YOUR TASK -> When you return the material, keep every line exactly as it is and omit the pictures.

GIVEN DATA ->
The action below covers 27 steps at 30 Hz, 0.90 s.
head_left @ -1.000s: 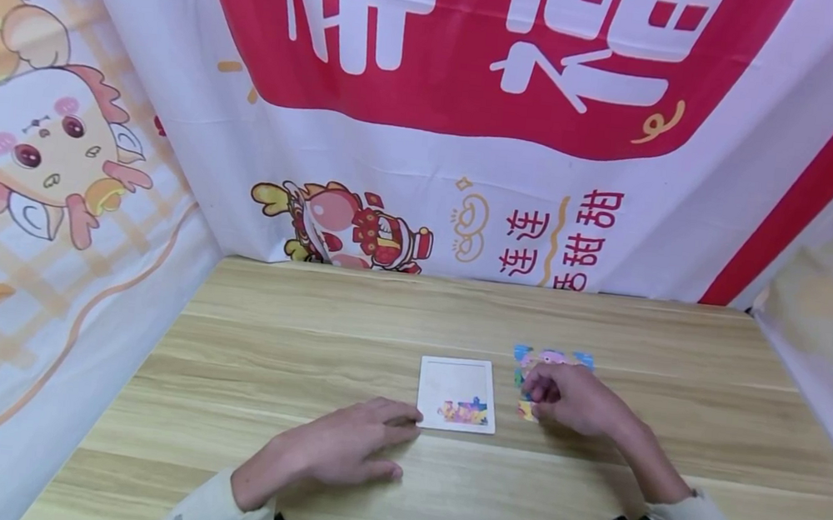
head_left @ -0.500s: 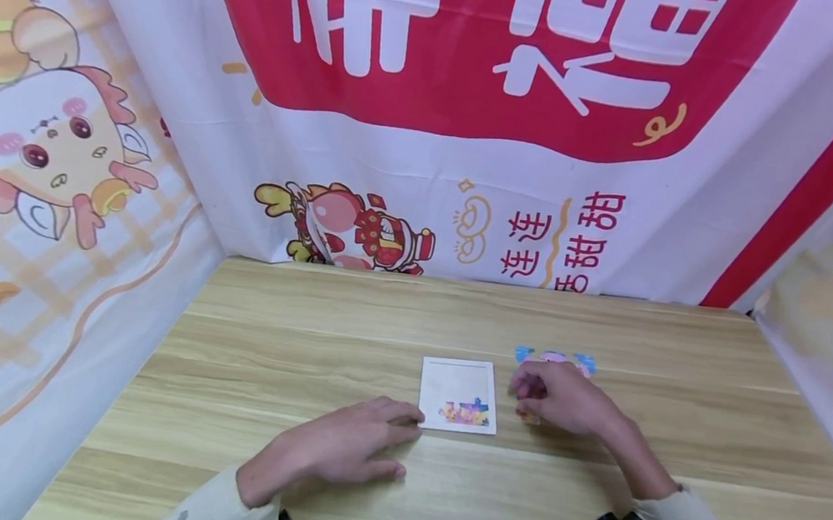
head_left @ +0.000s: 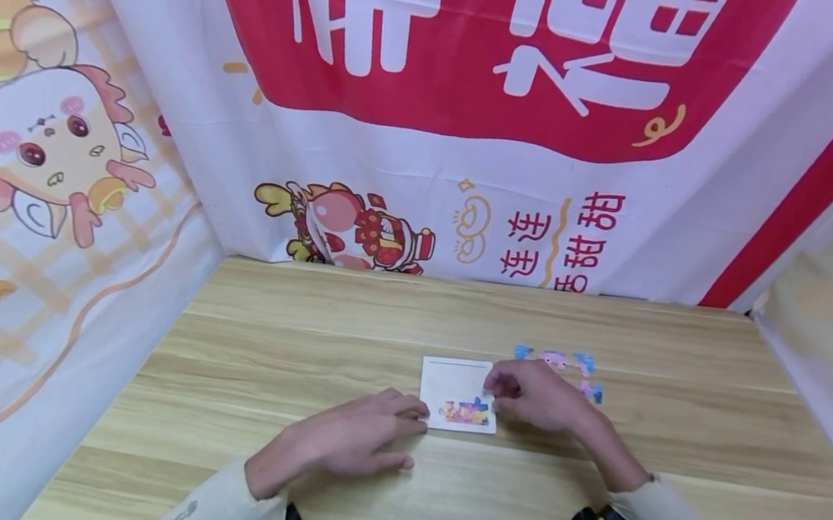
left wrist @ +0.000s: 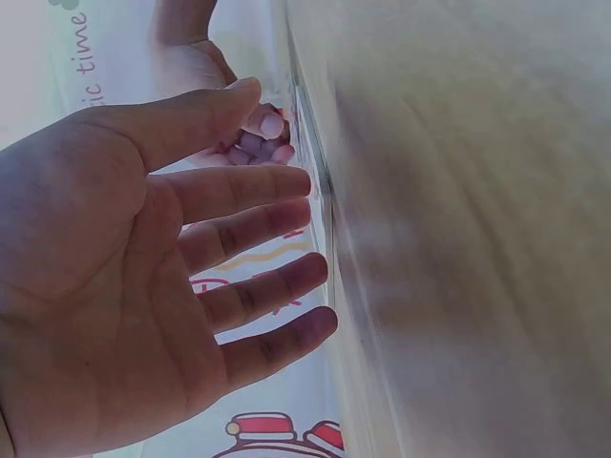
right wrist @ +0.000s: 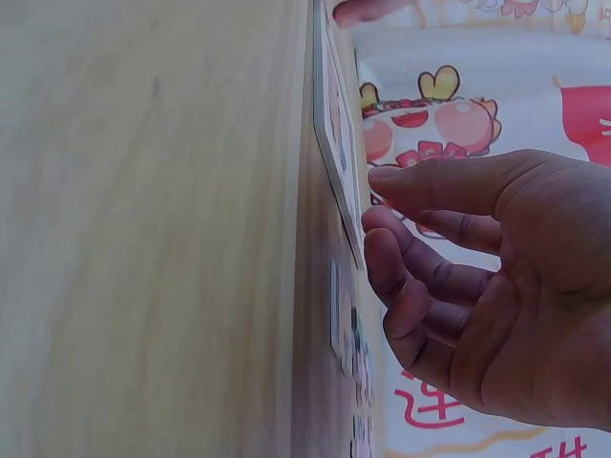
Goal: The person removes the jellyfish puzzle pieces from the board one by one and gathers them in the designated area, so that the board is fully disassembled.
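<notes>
A white square puzzle tray [head_left: 450, 378] lies on the table, with a few joined colourful pieces [head_left: 466, 413] along its lower right inside. My left hand [head_left: 362, 435] lies open at the tray's left edge, its fingertips right at the rim; the left wrist view shows the fingers spread and straight. Over the tray's right edge, my right hand [head_left: 535, 395] pinches a puzzle piece between thumb and bent fingers, which hide most of it. In the right wrist view the thumb and fingertips of that hand [right wrist: 496, 286] come close together beside the tray [right wrist: 336, 134].
Several loose puzzle pieces [head_left: 554, 359] lie right of the tray, partly behind my right hand. The wooden table [head_left: 291, 315] ends at a printed cloth backdrop [head_left: 412, 151], with another cloth [head_left: 77, 261] on the left.
My right hand has moved left from the loose pieces to the tray's right edge, uncovering pieces on the right. The left hand has shifted slightly right and stays at the tray's edge.
</notes>
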Each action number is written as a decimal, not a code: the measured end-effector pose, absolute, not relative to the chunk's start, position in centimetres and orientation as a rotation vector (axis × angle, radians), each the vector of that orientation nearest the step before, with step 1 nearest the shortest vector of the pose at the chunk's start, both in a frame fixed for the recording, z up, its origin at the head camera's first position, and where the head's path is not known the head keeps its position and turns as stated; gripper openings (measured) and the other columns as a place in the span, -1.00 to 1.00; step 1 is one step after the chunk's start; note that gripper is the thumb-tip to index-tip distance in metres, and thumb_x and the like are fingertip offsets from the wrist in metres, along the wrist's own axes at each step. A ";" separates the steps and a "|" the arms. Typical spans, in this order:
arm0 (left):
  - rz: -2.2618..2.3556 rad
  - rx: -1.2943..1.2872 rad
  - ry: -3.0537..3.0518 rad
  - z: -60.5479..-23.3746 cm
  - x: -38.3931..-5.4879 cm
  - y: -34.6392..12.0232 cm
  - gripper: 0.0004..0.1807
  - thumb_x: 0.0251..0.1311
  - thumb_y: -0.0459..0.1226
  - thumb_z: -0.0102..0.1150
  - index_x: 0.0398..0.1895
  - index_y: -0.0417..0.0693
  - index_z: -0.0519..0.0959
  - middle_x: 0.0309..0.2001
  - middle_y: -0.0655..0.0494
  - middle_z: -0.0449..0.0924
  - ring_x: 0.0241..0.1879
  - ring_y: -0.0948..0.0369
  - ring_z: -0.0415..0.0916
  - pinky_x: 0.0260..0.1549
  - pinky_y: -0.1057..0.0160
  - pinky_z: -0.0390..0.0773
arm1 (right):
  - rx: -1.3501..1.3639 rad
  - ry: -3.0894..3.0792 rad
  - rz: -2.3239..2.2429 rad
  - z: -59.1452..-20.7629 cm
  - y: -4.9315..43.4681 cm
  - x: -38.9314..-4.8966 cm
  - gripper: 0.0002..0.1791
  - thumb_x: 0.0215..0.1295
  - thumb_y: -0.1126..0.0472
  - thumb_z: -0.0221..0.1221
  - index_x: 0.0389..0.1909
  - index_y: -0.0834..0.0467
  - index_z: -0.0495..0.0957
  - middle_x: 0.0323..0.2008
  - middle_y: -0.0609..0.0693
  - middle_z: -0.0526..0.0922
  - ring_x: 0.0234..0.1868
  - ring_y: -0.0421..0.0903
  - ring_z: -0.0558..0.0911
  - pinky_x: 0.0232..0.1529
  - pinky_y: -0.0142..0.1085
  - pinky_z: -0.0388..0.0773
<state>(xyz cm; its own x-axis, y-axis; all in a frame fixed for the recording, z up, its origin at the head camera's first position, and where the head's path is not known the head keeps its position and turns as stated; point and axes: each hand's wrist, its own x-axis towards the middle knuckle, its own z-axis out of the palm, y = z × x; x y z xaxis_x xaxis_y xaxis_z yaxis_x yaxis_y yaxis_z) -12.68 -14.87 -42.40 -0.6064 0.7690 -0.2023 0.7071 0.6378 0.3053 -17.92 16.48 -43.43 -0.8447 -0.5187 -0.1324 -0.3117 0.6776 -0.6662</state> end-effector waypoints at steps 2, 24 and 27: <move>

RESULT BELOW ->
The action below covers 27 steps at 30 Hz, 0.90 s.
head_left @ -1.000s: 
head_left @ -0.500s: 
head_left @ +0.000s: 
left wrist @ +0.000s: 
right wrist @ +0.000s: 
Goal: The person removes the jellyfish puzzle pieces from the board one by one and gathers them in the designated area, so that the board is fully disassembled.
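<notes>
A white square puzzle tray [head_left: 450, 378] lies on the table, with a few joined colourful pieces [head_left: 466, 413] along its lower right inside. My left hand [head_left: 362, 435] lies open at the tray's left edge, its fingertips right at the rim; the left wrist view shows the fingers spread and straight. Over the tray's right edge, my right hand [head_left: 535, 395] pinches a puzzle piece between thumb and bent fingers, which hide most of it. In the right wrist view the thumb and fingertips of that hand [right wrist: 496, 286] come close together beside the tray [right wrist: 336, 134].
Several loose puzzle pieces [head_left: 554, 359] lie right of the tray, partly behind my right hand. The wooden table [head_left: 291, 315] ends at a printed cloth backdrop [head_left: 412, 151], with another cloth [head_left: 77, 261] on the left.
My right hand has moved left from the loose pieces to the tray's right edge, uncovering pieces on the right. The left hand has shifted slightly right and stays at the tray's edge.
</notes>
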Each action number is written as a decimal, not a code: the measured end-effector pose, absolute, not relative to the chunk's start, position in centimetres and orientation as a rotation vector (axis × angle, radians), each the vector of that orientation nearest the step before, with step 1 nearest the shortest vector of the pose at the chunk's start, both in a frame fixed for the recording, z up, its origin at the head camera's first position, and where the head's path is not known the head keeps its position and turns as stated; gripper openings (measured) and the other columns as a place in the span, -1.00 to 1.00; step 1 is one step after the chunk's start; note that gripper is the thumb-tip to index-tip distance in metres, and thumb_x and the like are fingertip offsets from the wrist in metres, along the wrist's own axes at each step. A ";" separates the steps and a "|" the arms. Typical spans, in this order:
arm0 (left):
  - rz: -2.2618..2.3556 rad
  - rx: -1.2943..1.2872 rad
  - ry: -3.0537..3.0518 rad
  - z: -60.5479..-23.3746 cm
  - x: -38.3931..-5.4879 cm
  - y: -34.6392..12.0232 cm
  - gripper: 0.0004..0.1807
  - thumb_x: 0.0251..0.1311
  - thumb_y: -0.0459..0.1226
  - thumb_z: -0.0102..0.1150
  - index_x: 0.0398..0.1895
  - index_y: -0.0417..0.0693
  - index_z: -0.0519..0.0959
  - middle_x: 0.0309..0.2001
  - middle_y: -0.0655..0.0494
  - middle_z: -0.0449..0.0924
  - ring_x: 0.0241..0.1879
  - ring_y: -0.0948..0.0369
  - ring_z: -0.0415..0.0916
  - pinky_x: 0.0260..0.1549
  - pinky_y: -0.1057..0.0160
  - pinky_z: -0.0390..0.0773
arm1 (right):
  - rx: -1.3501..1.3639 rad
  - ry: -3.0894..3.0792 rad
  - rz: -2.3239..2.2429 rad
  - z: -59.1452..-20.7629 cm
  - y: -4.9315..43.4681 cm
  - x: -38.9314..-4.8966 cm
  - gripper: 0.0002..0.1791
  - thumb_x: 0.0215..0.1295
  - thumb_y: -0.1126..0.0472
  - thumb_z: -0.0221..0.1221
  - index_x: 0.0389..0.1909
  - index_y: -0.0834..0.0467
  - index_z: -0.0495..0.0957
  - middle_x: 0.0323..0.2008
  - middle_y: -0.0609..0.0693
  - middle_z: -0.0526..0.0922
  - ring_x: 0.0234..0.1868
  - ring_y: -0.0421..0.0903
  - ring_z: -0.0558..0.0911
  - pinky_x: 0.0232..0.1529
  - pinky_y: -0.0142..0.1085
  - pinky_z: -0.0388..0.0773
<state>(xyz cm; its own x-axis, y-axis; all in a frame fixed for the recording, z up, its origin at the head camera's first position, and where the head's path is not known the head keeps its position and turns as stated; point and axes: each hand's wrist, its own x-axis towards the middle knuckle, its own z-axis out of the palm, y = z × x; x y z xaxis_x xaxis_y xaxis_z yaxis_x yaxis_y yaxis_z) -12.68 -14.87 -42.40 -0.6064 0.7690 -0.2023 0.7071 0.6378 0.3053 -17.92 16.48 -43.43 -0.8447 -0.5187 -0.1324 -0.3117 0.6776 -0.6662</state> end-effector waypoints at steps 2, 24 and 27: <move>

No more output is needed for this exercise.